DIRECTIONS :: Starting at the first line and ending at the last, repeat the material word for word.

DATASET CONTENT ::
◆ ◆ ◆ ◆ ◆

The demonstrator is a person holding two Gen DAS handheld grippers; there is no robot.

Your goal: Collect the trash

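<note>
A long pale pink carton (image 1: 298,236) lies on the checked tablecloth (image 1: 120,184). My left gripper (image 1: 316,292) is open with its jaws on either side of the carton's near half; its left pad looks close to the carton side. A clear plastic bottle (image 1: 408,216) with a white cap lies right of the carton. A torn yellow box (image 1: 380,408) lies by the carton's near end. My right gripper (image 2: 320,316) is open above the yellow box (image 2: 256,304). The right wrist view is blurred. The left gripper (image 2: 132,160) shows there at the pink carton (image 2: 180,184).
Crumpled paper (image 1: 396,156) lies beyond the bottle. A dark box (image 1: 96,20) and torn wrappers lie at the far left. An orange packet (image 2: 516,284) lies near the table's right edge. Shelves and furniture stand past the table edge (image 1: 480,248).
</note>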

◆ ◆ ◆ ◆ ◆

EXERCISE RESULT ::
The demonstrator is a person holding two Gen DAS handheld grippers; there is no robot.

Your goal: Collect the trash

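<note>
A long pale pink carton (image 1: 298,236) lies on the checked tablecloth (image 1: 120,184). My left gripper (image 1: 316,292) is open with its jaws on either side of the carton's near half; its left pad looks close to the carton side. A clear plastic bottle (image 1: 408,216) with a white cap lies right of the carton. A torn yellow box (image 1: 380,408) lies by the carton's near end. My right gripper (image 2: 320,316) is open above the yellow box (image 2: 256,304). The right wrist view is blurred. The left gripper (image 2: 132,160) shows there at the pink carton (image 2: 180,184).
Crumpled paper (image 1: 396,156) lies beyond the bottle. A dark box (image 1: 96,20) and torn wrappers lie at the far left. An orange packet (image 2: 516,284) lies near the table's right edge. Shelves and furniture stand past the table edge (image 1: 480,248).
</note>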

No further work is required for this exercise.